NDP Leader Jagmeet Singh and his party’s MPs joined unions and community groups Monday to ask Prime Minister Justin Trudeau to introduce a broad program that would let thousands of migrants living in Canada without valid documents remain in the country.
Immigration Minister Marc Miller is preparing a plan to discuss with the cabinet, which meets Tuesday and again before Parliament breaks for the summer in June. It would propose that people living in Canada without legal status – including former international students whose study permits have expired – be given a chance to regularize their status and gain permanent residence.
The Migrant Workers Alliance for Change and academics estimate there could be between 20,000 and 500,000 undocumented migrants in Canada.
Depending on the number of people who apply, the government may consider staggering the granting of permanent residence to undocumented migrants over several years to avoid a sudden surge by granting them work permits first.
The NDP urged the government not to cap the number on who could apply.
In a letter, Mr. Singh and the NDP caucus urge Mr. Trudeau to adopt “a broad, comprehensive and uncapped regularization initiative without delay, so that undocumented workers in Canada have a clear and accessible pathway to permanent residency.”
A regularization plan would fulfill the Prime Minister’s mandate letter to former immigration minister Sean Fraser in 2021, which asked him to “further explore ways of regularizing status for undocumented workers who are contributing to Canadian communities.”
A number of countries have introduced plans to allow migrants to regularize their status.
In Ireland, a program launched in 2022 ran for six months and gave people who had lived there for four years the chance to apply for official permission to remain.
More than 20 labour organizations, including the Canadian Labour Congress, the Coalition of Black Trade Unionists and the Canadian Union of Postal Workers, joined faith organizations such as the Anglican Church of Canada and community groups to call for a federal regularization program, according to a statement from the Migrant Workers Alliance.

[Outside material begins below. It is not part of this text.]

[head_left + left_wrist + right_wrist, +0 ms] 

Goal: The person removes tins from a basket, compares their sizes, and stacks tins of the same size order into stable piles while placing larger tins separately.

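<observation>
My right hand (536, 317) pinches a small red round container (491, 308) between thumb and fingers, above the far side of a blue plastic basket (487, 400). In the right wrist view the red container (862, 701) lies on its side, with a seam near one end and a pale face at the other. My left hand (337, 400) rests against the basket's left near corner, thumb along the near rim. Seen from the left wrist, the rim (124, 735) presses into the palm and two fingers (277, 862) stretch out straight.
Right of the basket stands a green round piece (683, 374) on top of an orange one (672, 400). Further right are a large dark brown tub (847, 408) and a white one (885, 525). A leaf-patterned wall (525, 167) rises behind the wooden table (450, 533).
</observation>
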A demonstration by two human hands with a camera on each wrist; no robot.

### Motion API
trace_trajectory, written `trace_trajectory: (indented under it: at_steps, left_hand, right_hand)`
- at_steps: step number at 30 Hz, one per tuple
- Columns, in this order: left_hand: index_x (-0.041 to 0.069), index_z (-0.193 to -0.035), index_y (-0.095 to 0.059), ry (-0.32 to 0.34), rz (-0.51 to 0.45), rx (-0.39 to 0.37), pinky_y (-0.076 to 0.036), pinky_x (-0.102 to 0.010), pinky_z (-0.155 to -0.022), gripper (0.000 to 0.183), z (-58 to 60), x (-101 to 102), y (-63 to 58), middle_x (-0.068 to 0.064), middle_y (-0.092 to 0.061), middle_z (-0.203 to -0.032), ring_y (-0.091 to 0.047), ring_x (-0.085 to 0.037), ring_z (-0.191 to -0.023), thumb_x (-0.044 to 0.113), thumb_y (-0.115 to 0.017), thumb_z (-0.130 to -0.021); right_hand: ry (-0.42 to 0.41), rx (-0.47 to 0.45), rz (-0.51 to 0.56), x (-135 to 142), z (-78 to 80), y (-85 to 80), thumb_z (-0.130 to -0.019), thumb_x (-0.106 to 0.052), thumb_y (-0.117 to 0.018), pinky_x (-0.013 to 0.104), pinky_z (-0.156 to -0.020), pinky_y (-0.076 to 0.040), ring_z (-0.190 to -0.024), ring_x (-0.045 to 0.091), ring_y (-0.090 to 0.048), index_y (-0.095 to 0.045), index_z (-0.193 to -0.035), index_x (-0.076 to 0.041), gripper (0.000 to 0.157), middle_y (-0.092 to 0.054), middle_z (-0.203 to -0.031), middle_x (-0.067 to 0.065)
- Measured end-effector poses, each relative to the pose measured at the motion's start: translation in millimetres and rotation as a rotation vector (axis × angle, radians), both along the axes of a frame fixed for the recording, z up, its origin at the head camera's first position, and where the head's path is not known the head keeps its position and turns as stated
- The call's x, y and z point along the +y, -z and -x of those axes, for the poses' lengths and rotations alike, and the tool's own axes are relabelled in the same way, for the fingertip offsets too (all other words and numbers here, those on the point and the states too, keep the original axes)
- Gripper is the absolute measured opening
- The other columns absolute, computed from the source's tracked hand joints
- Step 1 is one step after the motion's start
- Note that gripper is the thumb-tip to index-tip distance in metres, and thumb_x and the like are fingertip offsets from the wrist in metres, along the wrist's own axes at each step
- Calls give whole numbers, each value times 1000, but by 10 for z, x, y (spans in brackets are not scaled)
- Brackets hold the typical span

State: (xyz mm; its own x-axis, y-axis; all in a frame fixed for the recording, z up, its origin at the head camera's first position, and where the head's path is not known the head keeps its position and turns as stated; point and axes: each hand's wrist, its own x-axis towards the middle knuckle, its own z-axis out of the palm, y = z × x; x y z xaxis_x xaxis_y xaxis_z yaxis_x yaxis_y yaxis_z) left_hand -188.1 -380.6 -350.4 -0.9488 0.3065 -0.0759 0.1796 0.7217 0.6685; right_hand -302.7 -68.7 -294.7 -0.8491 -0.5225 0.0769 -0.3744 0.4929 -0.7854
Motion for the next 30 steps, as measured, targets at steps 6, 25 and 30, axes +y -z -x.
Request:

At a news conference in Ottawa, Siobhan Vipond, executive vice-president of the Canadian Labour Congress, called for a “broad regularization program so that undocumented people can contribute to their fullest potential to Canada’s economic and social future.”
She said undocumented people are vulnerable to abuse and exploitation because they don’t have status, adding that allowing them to stay could permit them to “leave bad jobs and punish bad actors, levelling the playing field and improving working conditions for everyone.”
The NDP letter says undocumented migrants face restricted access to health care, education and legal protection because of their precarious status, which can lead to exploitation and mistreatment – abuses they may not report out of fear of deportation.
“Migrants come to Canada with the expectation that they will be treated fairly as they contribute to Canada’s economic, educational, social and cultural fabric. They work hard and they pay their taxes. Yet far too many migrant workers work in low wage and precarious jobs, are subjected to poor working conditions and are vulnerable to exploitation owing to their temporary status,” the letter says.
Jane Kirabira, an undocumented lesbian woman from Uganda, which has outlawed same-sex relationships, made an impassioned plea at the news conference to allow undocumented migrants to gain permanent residency.
She said her asylum claim has been rejected and if she goes back to Uganda she faces life in prison or even execution.
Ugandan President Yoweri Museveni last year signed a law permitting the death penalty for “aggravated homosexuality,” which sparked an international outcry.
Last year, Ottawa froze the number of permanent residents it aims to welcome to Canada for 2026 at 500,000 in the face of shrinking public support for immigration.
The federal government has also stuck with its targets of 485,000 permanent residents for 2024 and 500,000 for 2025.
Polls have shown a sharp drop in public support for immigration as Canadians increasingly associate a lack of affordable housing with an influx of newcomers.